Like most senior Dynasty members, Campbell Sheldon kept a private residence on Earth. His was on an artificial island, Nitachie, that had been built in the Seychelles several hundred years ago when the natural archipelago was threatened by rising sea levels. The greenhouse effect never did achieve the worst-case scenarios that the more evangelical environmentalists claimed it would. Some of the smallest islands were swamped by exceptional high tides, but the relocation of the population to protected land never happened. Once the worst industrial polluters moved offplanet to the Big15, and the UFN Environment’s Commissioners introduced their onslaught of regulations, the climate began its turnaround toward the benign nineteenth-century ideal that was the goal to which the EcoGreen campaigners had dedicated themselves. The worst damage to the Seychelles in ecological terms was the coral bleaching, which had killed off thousands of reefs. Even that was being countered as new polyp was planted, allowing the magnificent coral to expand again.

From her private hypersonic, Justine could just see the odd glimmer of light that indicated an island. The rest of the sea was pitch-black, there was no moon to shine off the water, and precious little starlight.

They began to decelerate hard, the nose pitching up as the delta-wing plane began its long curve toward the ocean twenty kilometers below. Justine accessed the sensors in the needle nose as they descended. Nitachie was just visible against the dark water, a warm patch against the cooler sea. The island was square, five kilometers to a side; with long breakwaters extending out from the steep concrete walls, where white sand was building into deep curving beaches. Several lights twinkled around the solitary house, set above the northern side. As they swept in close she could see the glowing blue-green patch of a big oval swimming pool.

Red and green strobes were flashing on the landing pad, a metal grid standing a couple of hundred meters offshore. The small hypersonic settled with only the slightest bump.

Two of Justine’s Senate Security bodyguards walked down the air stairs. Only when they gave the all clear did she and Paula step outside. It was warm, even for the middle of the night. Justine breathed in the clean salt air, feeling quite invigorated after the cabin’s air-conditioned purity.

Campbell Sheldon was standing at the side of the pad, flanked by his own security staff, dressed in a white and gold toweling robe. He yawned, trying to cover his mouth with his hand. “Good to see you,” he said, and gave Justine a small kiss on the cheek. “You okay? I accessed the reports from New York before I turned in.”

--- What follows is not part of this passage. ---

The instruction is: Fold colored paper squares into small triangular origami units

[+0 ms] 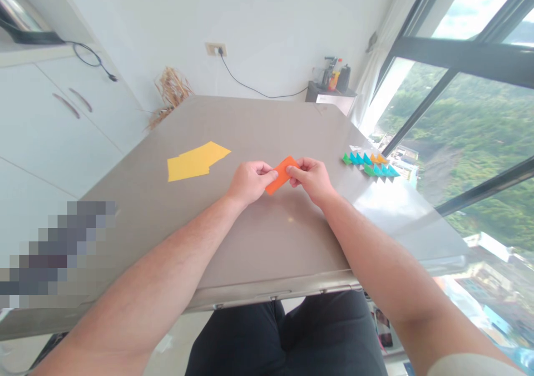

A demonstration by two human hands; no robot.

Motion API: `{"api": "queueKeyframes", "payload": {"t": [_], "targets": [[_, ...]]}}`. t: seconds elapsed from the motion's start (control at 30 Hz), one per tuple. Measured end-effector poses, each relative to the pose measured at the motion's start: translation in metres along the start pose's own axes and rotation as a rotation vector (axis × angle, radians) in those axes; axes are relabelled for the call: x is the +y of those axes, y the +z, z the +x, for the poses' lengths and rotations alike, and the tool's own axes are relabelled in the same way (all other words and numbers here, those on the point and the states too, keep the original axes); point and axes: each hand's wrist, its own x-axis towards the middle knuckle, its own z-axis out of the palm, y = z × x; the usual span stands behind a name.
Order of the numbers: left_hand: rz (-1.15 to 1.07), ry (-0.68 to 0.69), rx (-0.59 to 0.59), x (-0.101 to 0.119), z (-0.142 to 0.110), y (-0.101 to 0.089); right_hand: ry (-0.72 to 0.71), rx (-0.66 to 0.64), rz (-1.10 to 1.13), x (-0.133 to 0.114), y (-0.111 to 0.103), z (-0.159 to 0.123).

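Between my hands is a folded piece of orange paper (pixel 278 179), a small rectangle tilted up to the right above the table (pixel 267 125). My left hand (pixel 251 182) pinches its left side, thumb on top. At the upper right end, my right hand (pixel 311 178) grips it between thumb and fingers. The fingers beneath the paper are partly hidden. To the left lie overlapping yellow paper sheets (pixel 196 162), apart from my hands. Two rows of small folded paper pieces (pixel 381 170) in green, blue and orange stand at the table's right side.
A large window (pixel 471 103) borders the table's right side. Behind the far edge stand dried stalks (pixel 171 92) and a small dark cabinet (pixel 331 98) with bottles on it. A black cord (pixel 258 90) hangs along the wall. A pixelated patch covers the left table edge.
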Motion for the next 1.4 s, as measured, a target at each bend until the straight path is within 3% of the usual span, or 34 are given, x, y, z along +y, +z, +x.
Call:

“I’m fine.” She was amused to see he had threadbare slippers on his feet.

“Sure.” Campbell was giving Paula a curious look. “Investigator. Always a pleasure.”

“Mr. Sheldon.”

“Do you mind if we go back into the hut?” Campbell asked. “I’m not even on Seychelles time yet.”

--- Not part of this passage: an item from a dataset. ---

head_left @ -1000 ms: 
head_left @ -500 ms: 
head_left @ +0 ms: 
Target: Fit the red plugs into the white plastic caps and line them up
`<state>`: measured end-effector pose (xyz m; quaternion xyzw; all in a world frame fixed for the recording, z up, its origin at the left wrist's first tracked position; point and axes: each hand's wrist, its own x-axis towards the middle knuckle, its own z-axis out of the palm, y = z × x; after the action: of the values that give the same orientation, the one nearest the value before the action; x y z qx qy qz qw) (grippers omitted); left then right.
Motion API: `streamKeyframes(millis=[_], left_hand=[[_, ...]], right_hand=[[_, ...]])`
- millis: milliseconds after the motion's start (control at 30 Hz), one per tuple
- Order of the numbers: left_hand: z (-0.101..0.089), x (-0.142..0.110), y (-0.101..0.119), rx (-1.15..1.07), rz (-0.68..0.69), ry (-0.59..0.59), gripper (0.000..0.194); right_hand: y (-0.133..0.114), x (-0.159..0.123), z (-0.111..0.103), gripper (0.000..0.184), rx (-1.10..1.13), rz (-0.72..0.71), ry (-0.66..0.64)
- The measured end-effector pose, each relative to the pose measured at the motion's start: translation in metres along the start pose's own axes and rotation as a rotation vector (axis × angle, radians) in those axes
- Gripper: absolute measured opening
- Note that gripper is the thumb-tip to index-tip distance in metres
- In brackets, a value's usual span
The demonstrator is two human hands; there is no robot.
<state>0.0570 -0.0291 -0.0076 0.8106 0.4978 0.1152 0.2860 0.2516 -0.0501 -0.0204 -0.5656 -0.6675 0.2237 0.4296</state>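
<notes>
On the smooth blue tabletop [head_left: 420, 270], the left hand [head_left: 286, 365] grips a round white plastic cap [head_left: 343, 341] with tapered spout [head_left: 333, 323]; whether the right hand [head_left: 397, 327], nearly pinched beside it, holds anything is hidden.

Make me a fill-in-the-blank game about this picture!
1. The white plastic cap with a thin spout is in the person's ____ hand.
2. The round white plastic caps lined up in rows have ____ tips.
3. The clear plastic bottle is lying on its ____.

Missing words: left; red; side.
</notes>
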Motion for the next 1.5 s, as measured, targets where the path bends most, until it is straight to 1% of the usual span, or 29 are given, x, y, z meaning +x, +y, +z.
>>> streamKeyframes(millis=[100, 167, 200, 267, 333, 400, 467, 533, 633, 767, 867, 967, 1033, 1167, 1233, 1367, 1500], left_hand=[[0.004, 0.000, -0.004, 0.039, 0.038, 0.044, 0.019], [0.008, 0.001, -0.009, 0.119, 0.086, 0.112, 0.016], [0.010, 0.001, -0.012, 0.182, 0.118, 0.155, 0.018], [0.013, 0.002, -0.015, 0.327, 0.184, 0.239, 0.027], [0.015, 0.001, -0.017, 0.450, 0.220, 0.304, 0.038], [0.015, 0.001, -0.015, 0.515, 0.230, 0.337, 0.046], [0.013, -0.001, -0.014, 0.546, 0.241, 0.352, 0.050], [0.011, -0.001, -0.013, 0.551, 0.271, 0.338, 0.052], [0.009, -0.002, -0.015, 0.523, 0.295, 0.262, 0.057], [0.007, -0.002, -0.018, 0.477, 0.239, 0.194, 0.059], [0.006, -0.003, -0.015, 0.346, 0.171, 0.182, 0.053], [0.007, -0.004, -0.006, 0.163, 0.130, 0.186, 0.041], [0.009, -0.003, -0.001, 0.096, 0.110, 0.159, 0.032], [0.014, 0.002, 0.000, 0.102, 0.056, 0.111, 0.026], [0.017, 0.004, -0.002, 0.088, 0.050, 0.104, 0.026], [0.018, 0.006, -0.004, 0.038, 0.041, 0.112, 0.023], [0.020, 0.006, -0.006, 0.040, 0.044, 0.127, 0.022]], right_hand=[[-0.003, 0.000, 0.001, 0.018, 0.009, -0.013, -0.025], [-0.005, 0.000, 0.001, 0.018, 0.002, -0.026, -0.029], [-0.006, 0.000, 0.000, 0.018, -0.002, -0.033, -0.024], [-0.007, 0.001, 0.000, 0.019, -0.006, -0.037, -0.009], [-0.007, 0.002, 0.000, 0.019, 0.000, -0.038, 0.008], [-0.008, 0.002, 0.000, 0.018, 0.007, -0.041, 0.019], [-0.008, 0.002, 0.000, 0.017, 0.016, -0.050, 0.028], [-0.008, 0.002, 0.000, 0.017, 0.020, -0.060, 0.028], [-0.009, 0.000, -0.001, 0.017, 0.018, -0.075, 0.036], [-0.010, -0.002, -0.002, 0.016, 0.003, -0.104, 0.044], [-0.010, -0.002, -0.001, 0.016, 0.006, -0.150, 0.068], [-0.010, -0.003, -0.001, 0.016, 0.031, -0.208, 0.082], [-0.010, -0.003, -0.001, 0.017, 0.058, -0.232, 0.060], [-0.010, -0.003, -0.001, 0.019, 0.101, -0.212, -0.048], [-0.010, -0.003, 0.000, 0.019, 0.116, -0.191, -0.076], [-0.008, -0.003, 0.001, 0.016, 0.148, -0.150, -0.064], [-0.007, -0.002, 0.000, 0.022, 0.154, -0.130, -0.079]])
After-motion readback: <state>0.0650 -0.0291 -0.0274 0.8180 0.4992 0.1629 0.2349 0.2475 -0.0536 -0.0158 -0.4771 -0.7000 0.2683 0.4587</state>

“That would be nice,” Justine said.

There were a couple of small carts parked on the edge of the landing platform. They drove the small party back along the causeway and up to the house. Architecturally, Campbell’s beach hut was all curving arches and glass bubbles. Even though the larger outside arches appeared to be open, they framed pressure curtains; a subtle air-conditioning cooled the interior, extracting the worst of the humidity. He led them into a big living room full of casual chairs. Justine sank down into soft white leather cushions, and nodded dismissal to the bodyguard team. Campbell’s own security team withdrew. An e-shield came on around the room.

“Okay,” Campbell said, rubbing at his dark blond hair. “You have my full and complete attention. You get shot at by the most lethal assassin in existence, and the first thing you do is come and see me. Why?”

“I came in person to emphasize how important this is to us. We need to know where the Sheldons stand on certain points, and I don’t have time for the usual Senate Hall talking-in-bullshit routine. I’m only a senator by default.”